Point Source Pollution

• A specific location from which pollution is released; an example would be a factory where coal is burned, or a pipe releasing sewage into stream.

Global Warming

• An intensification of the Greenhouse Effect due to the increased presence of heat-trapping gases in the atmosphere

Greenhouse gases

• Carbon dioxide• Methane• Nitrous oxide• Water vapor• Ozone

Heat Island

• Urban areas with higher temperatures because of heat absorbing parking lots and asphalt, heat producing cars, and buildings. This is also in part because of less green space, so less transpiration, less shade, and more runoff.

Leachate

• The liquid that percolates to the bottom of a landfill.

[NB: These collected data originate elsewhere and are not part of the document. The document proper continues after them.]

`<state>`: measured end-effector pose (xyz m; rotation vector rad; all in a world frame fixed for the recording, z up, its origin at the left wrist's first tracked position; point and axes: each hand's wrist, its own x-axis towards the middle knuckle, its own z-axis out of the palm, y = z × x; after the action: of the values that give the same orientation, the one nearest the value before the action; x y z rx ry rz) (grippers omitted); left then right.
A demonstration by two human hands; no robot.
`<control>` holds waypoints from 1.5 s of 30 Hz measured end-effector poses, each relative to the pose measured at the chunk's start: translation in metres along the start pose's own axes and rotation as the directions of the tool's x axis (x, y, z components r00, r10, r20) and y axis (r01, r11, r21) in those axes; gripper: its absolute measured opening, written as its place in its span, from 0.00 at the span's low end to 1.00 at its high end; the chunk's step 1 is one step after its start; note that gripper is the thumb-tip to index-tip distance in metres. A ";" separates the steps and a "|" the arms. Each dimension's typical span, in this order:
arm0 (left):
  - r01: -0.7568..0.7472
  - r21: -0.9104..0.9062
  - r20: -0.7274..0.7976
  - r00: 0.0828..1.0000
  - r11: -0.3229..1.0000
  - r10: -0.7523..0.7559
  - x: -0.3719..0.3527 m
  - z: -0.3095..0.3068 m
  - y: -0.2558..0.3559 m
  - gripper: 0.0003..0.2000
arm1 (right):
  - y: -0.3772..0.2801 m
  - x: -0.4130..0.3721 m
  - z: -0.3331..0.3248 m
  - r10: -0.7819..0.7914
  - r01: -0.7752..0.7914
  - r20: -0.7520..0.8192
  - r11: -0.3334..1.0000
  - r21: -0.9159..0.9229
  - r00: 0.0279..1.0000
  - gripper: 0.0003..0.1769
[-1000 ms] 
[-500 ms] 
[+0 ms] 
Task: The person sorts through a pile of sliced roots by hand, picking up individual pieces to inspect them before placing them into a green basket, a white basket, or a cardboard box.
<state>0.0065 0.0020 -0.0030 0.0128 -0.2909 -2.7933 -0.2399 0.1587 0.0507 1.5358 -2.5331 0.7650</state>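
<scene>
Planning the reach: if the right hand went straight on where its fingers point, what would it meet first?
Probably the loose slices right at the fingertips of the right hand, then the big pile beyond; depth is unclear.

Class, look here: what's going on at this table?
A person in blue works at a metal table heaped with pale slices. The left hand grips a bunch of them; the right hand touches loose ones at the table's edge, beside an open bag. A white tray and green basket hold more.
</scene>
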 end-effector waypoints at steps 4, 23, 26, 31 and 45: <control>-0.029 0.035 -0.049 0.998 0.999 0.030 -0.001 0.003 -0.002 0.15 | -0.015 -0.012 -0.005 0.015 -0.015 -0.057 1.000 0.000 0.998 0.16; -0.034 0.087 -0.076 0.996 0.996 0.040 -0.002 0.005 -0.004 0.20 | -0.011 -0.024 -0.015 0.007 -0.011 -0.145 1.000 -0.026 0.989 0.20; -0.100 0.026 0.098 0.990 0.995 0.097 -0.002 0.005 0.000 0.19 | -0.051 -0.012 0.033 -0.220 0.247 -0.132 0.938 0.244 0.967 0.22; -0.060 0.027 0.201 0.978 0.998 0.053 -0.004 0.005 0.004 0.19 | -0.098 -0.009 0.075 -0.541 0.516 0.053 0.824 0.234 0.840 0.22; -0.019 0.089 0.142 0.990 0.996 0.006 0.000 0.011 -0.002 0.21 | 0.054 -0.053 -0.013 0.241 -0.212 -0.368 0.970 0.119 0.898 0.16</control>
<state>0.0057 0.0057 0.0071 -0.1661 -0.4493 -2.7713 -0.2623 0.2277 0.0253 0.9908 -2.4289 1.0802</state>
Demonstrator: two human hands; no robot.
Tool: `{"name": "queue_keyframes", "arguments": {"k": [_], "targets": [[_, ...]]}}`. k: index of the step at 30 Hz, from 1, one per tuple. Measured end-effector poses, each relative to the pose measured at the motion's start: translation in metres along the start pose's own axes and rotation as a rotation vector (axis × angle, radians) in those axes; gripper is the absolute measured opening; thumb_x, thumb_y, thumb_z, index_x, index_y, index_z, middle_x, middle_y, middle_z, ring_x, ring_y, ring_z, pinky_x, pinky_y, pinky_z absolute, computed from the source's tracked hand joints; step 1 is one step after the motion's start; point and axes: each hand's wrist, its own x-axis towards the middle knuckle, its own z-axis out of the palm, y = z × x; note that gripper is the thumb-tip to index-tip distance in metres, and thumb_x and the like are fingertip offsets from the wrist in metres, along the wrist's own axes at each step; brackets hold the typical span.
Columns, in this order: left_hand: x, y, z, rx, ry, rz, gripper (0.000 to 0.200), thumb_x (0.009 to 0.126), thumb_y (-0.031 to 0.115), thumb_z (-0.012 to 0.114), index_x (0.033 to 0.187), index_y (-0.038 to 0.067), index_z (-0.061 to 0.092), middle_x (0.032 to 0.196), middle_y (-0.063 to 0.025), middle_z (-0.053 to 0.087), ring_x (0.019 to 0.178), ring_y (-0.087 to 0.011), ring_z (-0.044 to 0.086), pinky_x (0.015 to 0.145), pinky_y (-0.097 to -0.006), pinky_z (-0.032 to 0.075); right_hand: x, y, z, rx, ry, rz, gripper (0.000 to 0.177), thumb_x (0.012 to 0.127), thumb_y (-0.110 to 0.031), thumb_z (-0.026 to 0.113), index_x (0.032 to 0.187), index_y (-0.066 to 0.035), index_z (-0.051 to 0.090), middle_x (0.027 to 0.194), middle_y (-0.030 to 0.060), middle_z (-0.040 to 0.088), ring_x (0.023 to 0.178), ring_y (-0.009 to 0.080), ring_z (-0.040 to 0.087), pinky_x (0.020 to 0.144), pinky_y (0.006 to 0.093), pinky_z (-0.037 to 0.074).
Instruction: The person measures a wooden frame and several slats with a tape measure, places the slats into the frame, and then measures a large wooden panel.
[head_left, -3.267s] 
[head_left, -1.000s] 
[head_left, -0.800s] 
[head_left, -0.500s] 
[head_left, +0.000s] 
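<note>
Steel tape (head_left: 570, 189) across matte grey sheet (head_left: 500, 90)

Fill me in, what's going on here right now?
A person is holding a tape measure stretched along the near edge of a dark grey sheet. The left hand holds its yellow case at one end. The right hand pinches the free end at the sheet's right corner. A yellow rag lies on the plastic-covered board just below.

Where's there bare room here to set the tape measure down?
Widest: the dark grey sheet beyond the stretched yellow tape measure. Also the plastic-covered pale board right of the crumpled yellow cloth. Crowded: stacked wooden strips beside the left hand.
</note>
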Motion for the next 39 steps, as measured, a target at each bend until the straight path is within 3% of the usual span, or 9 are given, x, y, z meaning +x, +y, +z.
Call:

This is different from water that runs off the top of covered landfill that never comes in contact with waste…that’s stormwater runoff.

Waste to Energy Program (WTE)

• When energy released from waste incineration or from a sanitary landfill is used to generate electricity.

Superfund Program

• A program funded by the federal government and a trust that’s funded by taxes on chemicals; identifies pollutants and cleans up hazardous waste sites.

Toxin

• Any substance that is inhaled, ingested, or absorbed at dosages sufficient to damage a living organism.

Vector

• The carrier organism through which a pathogen can attack, such as mosquitoes of Borneo carrying malaria

Troposphere

• Ground level ozone is found in the ____ of the atmosphere

El Nino

• A climate variation that takes place in the tropical Pacific about every three to seven years, for a duration of about one year.

Estuary

• The part of the wide lower course of a river where its current is met by the tides

• Aka: where the river meets the sea

Divergent Boundary

• A plate boundary at which plates are moving away from each other. This causes an upwelling of magma from the mantle to cool and form new crust

A layer

• The soil horizon under O layer. This layer is formed of weathered rock, with some organic material; often referred to as topsoil.

B horizon or layer

• This is the soil horizon that receives minerals and organic materials that are leached from above. It is often called the zone of illuviation.

O horizon

• This soil layer is the uppermost, containing primarily organic material, including waste from organisms, bodies of decomposing organisms, and live organisms. Humus would be found here.

R horizon

• Bedrock

Green Revolution

• Agriculture movement that uses pesticides, irrigation technology, fertilizer and GMOs to produce more food in limited space. While certainly averting a world wide famine as the world population grows exponentially, it has also contributed to many detrimental environmental effects such as pollution, erosion, soil depravation, use of monoculture, and pesticide resistance.

Convection

• The vertical movement of a mass of matter due to heating and cooling; this can happen in the atmosphere, hydrosphere and Earth’s mantle. This movement creates a type of current.